Key Takeaways — Chapter 5: Choosing the Right Chart
1. The Question Comes First, Always
You do not choose a chart based on what the data looks like, what tool you know best, or what looks visually appealing. You choose a chart based on what question you are answering. The same dataset requires completely different chart types depending on whether you are asking about comparison, distribution, relationship, composition, change over time, or spatial pattern. Before you select a chart type, articulate the question in a single sentence. If you cannot state the question clearly, you are not ready to make a chart.
2. Two Inputs Drive the Decision
Every chart selection decision has exactly two inputs: the type of data you have and the type of question you are answering. Data types are: categorical, continuous/quantitative, temporal, spatial, and network/relational. Question types are: comparison, distribution, relationship, composition, change over time, and spatial pattern. Classify both inputs, and the chart selection matrix gives you a ranked list of candidates. This two-input model replaces guessing, scrolling through chart galleries, and defaulting to whatever chart type you made last.
3. The Chart Selection Matrix Is Your Reference
The data type x question type matrix is the core artifact of this chapter. For every combination of data type and question type, it identifies the most effective chart types ranked by perceptual accuracy and communication clarity. Memorize the most common cells — bar chart for comparison, line chart for change over time, scatter plot for relationship, histogram for distribution — and consult the matrix for less common combinations. Print it. Keep it next to your monitor.
4. The Decision Tree Narrows the Field
The matrix gives you candidates. The decision tree narrows them. Walk through the steps: identify question type, count your variables and categories, check your dataset size, then run the context check (audience, medium, purpose).

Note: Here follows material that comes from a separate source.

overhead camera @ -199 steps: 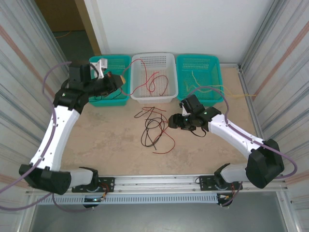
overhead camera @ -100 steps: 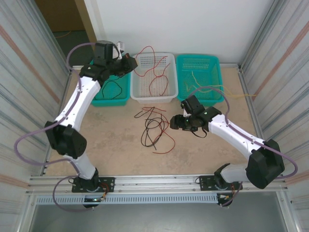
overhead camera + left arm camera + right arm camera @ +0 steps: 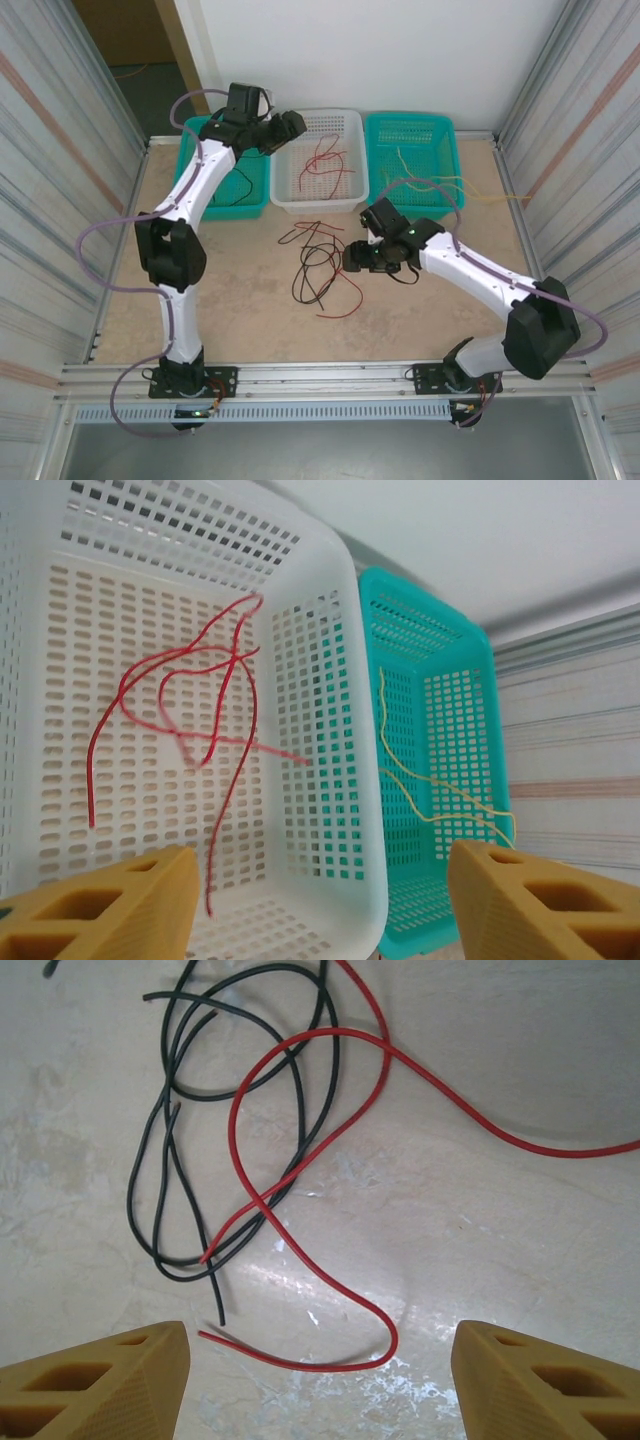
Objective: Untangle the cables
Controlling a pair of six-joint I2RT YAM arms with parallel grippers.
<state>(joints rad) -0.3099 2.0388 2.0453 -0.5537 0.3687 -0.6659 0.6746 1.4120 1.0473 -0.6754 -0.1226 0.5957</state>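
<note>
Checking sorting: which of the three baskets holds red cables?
The white middle basket; the left teal basket holds a black cable, the right teal basket yellow cables.

Far row of three perforated plastic baskets on a beige tabletop (image 3: 230, 290): left teal basket (image 3: 235, 210) with black wire (image 3: 243, 187), white basket (image 3: 318, 205) with red wires (image 3: 325, 165), right teal basket (image 3: 412, 121) with pale yellow wires (image 3: 403, 162). Tangled black and red wires (image 3: 318, 265) lie before the white basket, right gripper (image 3: 350, 258) just beside them; left gripper (image 3: 292, 124) over its far left corner.
</note>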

The tree is an algorithm — follow it mechanically and you will arrive at a defensible chart type every time.
5. Six Common Mistakes and Their Fixes
The most common chart selection errors are: (1) pie charts with too many slices — fix with bar charts; (2) dual-axis charts that imply false correlations — fix with small multiples or normalization; (3) 3D bar charts that distort comparisons — fix by removing the third dimension; (4) spaghetti line charts with too many overlapping series — fix with small multiples or the highlight strategy; (5) stacked bar charts used for segment comparison — fix with grouped bars or small multiples; (6) chart types that do not match the question — fix by going back to the question classification. Learn to diagnose these on sight.

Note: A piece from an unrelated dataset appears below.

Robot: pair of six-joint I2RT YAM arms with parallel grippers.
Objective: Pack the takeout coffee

6. Context Settles the Final Choice
The matrix and decision tree get you to two or three candidates. Three contextual factors settle the choice: audience (executive audiences need familiar, simple chart types; technical audiences can handle complexity), medium (print demands simplicity and colorblind safety; interactive dashboards allow progressive disclosure), and purpose (exploratory analysis values speed; explanatory visualization values clarity; confirmatory reporting values precision). A violin plot may be the most informative chart for a distribution question, but if your audience has never seen a violin plot, a box plot or histogram will communicate more effectively.

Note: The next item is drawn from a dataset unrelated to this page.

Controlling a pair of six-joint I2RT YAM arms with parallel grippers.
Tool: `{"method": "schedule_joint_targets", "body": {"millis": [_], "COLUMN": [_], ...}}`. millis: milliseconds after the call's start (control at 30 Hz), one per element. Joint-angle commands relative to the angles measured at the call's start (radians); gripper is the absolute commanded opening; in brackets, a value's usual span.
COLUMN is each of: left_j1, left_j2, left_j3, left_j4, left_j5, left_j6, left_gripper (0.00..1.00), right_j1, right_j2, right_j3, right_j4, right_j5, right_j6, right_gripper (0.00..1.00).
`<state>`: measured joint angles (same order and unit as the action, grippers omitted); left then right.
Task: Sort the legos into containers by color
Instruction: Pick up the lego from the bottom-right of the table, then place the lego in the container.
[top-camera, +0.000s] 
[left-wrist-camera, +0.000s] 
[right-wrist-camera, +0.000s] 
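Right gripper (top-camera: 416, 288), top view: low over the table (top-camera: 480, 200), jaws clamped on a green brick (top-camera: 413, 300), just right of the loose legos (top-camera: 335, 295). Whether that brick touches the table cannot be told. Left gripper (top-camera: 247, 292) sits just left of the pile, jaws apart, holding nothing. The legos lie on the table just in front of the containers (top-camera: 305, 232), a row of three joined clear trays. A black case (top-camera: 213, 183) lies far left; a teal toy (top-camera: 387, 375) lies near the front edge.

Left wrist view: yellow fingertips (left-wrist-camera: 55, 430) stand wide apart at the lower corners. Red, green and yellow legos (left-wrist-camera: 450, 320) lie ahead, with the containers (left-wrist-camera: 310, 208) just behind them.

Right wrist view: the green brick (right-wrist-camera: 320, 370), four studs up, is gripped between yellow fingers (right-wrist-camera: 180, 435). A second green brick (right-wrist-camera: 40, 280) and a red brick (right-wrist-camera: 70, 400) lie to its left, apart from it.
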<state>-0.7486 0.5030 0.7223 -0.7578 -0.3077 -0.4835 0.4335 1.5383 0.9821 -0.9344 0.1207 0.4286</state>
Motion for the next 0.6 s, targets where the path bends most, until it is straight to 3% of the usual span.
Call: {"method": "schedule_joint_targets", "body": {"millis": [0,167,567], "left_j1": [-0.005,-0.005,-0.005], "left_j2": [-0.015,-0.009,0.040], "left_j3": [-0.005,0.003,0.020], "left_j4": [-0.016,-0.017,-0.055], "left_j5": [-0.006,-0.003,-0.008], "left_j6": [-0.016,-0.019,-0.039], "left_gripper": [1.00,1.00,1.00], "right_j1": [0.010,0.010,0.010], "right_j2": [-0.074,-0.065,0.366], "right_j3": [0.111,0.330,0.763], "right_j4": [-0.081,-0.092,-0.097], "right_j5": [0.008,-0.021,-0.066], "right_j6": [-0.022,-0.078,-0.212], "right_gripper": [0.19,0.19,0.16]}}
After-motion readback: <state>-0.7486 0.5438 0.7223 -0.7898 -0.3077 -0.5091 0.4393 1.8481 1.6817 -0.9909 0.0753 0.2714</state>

7. Every Real Dataset Is a Mix of Data Types
Do not classify your entire dataset as one data type. Classify each variable. The Meridian Corp dataset contains categorical data (product line), continuous data (revenue), temporal data (order date), and spatial data (region). The chart you choose depends on which variables you are plotting for a specific question, not on the "type" of the dataset as a whole.
8. Rules Can Be Broken — But Only With Reason
The decision framework is a guide, not a commandment. Data journalism, artistic visualization, and novel chart types are legitimate departures from the matrix recommendations. But every departure should serve a purpose: it should match the visual encoding to the data structure and the communication goal better than the standard recommendation does. Break the rules knowingly, not accidentally.